Having some climate/AQ control systems does not make a setup advanced. I'm not claiming there is not a single illicit system that has some automated equipment in it, the gp's claim was that current greenhouse tech was developed in/for mj growing ops, which is preposterous.
I'm not an expert, but while hemp in general might be a fairly hardy crop, the strains of cannabis prized for their cannabinoids might be a little more finicky. Hemp can endure a wide variety of molds and diseases and keep growing without losing much yield, but this might be less of a virtue in a crop destined to be commodity-graded for human consumption. Also, I'm given to understand that the intensity of the sunlight available to the plant is a major factor in determining the potency of the final product.
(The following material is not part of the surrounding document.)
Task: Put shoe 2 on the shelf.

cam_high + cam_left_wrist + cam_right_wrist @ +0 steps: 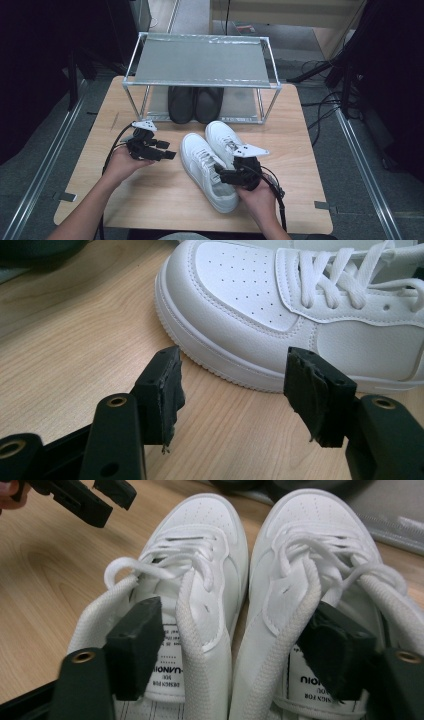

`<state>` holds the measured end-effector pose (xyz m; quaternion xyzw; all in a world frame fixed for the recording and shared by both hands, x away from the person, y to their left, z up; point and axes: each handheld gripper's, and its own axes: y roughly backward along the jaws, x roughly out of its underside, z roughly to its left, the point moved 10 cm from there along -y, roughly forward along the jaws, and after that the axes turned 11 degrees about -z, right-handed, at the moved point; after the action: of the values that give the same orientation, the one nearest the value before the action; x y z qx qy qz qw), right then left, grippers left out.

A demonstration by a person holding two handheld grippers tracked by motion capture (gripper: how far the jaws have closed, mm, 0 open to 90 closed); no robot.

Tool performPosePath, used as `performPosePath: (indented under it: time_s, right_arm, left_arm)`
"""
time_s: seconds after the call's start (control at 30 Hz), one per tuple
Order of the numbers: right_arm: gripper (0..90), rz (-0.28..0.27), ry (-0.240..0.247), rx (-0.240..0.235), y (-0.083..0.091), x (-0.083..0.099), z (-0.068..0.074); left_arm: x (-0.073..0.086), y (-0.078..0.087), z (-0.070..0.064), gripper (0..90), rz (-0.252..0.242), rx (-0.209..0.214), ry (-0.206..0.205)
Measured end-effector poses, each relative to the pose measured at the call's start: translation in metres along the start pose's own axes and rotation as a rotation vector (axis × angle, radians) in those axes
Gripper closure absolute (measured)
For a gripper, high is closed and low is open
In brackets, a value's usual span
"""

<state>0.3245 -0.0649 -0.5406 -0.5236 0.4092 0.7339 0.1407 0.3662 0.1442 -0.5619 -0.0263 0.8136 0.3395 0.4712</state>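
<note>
In the high view, the black shoes (195,104) on the lower shelf of the metal rack (200,62) are half hidden under its upper shelf, so only their front ends show, in the upper middle of the frame; the heel of the right white sneaker (226,140) is covered by the right tongs (231,176) and the hand that holds them. The pair stands side by side, touching, in the centre of the wooden tabletop (150,200), toes toward the rack, with the left white sneaker (206,171) reaching lower in the frame. In the right gripper view both heels are cut off by the bottom edge, and the printing on the tongue labels is too small to read. There the right tongs (240,655) are spread wide across the two shoes: one jaw sits inside the collar of the left white sneaker (195,570) at the lower left, the other inside the collar of the right white sneaker (320,555) at the lower right, so the adjoining inner walls of the pair lie between them; whether they press on those walls cannot be made out. The left tongs (159,152) hover at the middle left of the high view, just beside the left sneaker's toe and apart from it. In the left gripper view these tongs (240,395) are spread with nothing between them, and the white sneaker's toe (235,295), cut off at the top and right edges, lies just beyond the jaw tips.
</note>
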Motion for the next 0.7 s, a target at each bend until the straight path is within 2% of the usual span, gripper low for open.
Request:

I would be surprised to learn that any of the excellent marijuana grown in Canada was planted outdoors.
Combine that with how responsive the yield and quality of harvest is to intensive cultivation, and it seems a more likely competitor for greenhouse space in Niagara than for acreage around Tillsonburg.
I should also add that outdoor tomatoes are still so much tastier. You could test the same type of plant grown inside and outside, just meters apart, and know immediately which one is which.